_Exercise objective_
Reproduce exactly, and only, the lines below from the one containing "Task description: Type" through the one containing "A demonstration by".
Dataset records section start
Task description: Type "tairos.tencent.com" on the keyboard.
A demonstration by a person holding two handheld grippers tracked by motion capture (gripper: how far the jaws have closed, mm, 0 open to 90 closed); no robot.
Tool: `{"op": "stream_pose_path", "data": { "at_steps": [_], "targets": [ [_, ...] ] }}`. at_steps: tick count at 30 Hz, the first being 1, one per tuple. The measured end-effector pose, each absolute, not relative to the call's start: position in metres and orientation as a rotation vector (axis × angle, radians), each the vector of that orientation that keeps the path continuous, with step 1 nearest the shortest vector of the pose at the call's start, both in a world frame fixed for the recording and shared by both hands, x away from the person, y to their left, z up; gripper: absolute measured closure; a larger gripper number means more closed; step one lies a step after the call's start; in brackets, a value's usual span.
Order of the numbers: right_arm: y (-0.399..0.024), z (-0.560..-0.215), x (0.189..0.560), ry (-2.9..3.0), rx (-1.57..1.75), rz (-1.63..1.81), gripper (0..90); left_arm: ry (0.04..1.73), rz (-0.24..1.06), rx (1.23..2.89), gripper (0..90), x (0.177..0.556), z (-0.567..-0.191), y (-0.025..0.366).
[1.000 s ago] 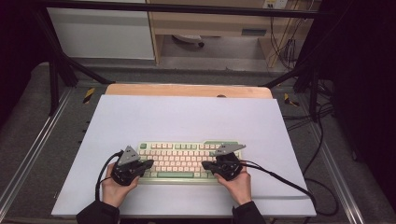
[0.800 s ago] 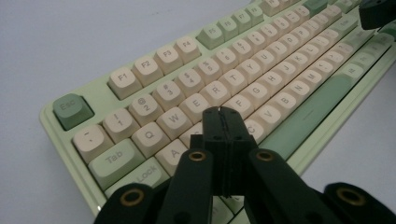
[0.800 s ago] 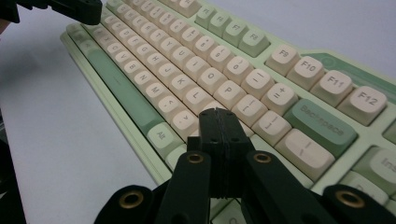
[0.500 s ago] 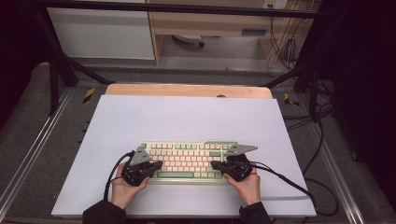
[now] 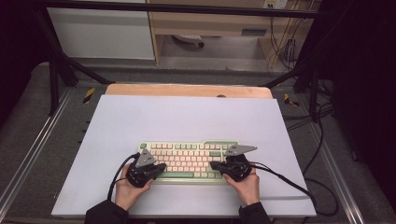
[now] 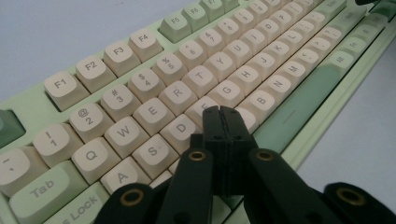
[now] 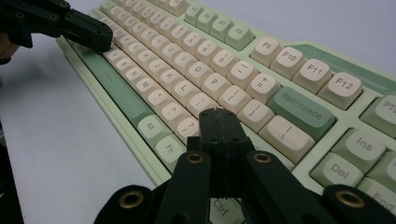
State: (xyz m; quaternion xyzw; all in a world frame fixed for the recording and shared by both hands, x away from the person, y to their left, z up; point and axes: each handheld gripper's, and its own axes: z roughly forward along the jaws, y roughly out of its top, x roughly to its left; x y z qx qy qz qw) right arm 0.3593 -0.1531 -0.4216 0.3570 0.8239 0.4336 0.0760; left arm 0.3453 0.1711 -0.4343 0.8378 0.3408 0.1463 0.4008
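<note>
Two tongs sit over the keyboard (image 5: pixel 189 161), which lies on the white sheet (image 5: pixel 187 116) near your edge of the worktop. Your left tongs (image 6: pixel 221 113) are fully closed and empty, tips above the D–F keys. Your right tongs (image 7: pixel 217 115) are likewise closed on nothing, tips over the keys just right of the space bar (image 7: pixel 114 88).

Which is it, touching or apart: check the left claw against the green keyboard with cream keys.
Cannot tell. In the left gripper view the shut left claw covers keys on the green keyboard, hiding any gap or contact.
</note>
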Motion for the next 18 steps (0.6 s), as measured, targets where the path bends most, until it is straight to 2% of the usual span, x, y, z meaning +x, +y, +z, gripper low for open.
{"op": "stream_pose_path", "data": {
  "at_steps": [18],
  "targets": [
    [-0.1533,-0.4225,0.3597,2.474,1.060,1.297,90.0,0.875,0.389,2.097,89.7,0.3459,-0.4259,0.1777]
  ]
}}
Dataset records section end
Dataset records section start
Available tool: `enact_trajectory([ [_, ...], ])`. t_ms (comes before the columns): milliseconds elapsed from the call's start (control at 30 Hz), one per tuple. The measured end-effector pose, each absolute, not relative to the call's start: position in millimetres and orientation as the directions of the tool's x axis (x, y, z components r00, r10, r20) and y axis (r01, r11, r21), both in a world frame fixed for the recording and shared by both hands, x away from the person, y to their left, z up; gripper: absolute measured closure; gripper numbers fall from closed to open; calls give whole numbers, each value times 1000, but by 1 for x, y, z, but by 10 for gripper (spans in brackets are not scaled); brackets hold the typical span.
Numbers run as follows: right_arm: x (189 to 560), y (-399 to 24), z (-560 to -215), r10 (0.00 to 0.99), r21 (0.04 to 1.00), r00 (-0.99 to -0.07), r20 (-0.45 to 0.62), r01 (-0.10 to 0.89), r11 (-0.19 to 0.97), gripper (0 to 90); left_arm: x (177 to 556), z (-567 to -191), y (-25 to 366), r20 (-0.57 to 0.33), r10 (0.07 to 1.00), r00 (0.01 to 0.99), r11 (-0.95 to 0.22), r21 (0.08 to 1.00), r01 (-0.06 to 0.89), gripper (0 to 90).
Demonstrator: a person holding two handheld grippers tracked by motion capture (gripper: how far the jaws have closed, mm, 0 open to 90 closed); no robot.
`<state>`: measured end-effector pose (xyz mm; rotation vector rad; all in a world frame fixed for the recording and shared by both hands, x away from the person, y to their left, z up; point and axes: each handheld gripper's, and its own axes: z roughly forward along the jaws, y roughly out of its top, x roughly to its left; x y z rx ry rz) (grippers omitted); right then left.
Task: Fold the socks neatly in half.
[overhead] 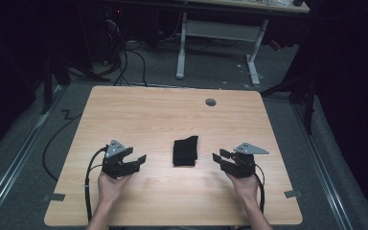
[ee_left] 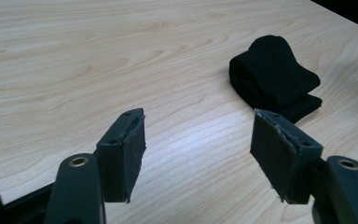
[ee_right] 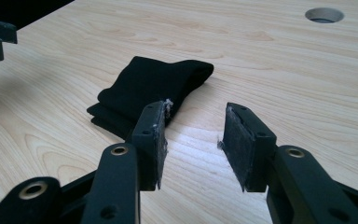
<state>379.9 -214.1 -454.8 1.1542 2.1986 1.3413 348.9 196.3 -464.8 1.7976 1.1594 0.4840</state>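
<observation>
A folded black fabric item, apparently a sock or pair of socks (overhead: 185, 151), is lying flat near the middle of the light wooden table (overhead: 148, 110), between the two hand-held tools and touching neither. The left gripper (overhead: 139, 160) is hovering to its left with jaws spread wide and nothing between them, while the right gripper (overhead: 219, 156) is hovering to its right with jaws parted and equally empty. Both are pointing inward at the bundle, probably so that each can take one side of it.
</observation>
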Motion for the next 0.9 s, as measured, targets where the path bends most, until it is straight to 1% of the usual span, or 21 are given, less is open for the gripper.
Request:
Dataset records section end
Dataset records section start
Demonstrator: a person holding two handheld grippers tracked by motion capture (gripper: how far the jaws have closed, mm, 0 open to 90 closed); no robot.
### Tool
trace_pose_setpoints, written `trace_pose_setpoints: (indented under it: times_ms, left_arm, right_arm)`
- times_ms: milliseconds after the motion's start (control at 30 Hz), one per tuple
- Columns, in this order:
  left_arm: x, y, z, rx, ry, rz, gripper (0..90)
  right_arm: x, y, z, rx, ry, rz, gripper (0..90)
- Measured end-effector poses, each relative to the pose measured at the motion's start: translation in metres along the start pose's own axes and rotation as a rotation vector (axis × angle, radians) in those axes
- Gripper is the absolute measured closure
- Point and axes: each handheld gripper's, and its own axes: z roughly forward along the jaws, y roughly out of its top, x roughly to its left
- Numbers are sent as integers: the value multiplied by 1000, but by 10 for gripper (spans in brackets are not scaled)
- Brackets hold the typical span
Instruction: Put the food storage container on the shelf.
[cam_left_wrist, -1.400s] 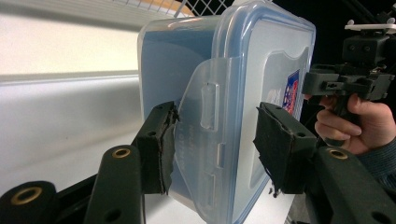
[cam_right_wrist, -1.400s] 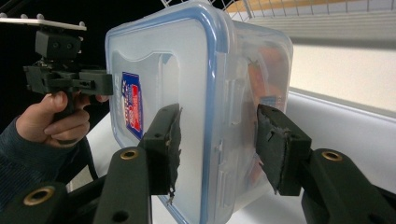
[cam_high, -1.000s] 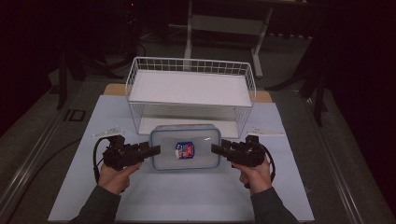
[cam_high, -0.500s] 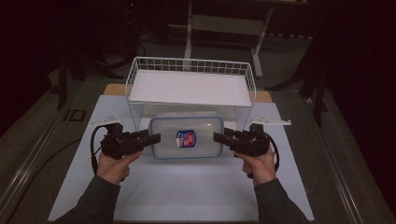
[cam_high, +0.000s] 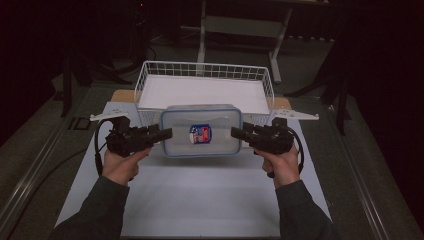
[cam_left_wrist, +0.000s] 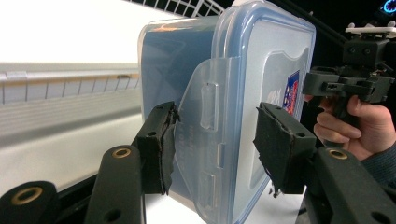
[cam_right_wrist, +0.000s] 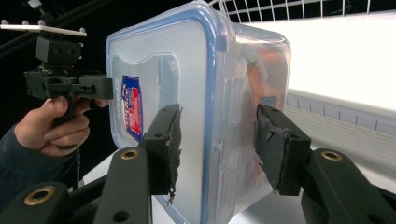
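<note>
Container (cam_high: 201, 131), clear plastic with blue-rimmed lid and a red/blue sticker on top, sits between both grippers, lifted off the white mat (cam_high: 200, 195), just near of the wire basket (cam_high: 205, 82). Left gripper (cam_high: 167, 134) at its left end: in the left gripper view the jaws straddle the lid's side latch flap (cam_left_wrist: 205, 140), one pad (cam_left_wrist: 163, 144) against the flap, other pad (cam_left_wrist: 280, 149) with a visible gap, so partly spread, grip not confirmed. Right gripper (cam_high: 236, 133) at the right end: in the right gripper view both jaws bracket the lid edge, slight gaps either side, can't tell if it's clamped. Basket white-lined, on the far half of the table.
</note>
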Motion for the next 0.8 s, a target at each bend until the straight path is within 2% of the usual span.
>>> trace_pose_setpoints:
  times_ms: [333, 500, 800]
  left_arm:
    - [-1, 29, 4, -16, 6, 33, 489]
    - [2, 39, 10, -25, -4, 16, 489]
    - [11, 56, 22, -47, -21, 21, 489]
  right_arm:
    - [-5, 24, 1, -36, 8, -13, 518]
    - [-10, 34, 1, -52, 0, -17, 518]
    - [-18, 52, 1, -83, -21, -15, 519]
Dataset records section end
_Answer section_
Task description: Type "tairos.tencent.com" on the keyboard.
A demonstration by a person holding two handheld grippers tracked by motion capture (gripper: how far the jaws have closed, mm, 0 open to 90 closed); no robot.

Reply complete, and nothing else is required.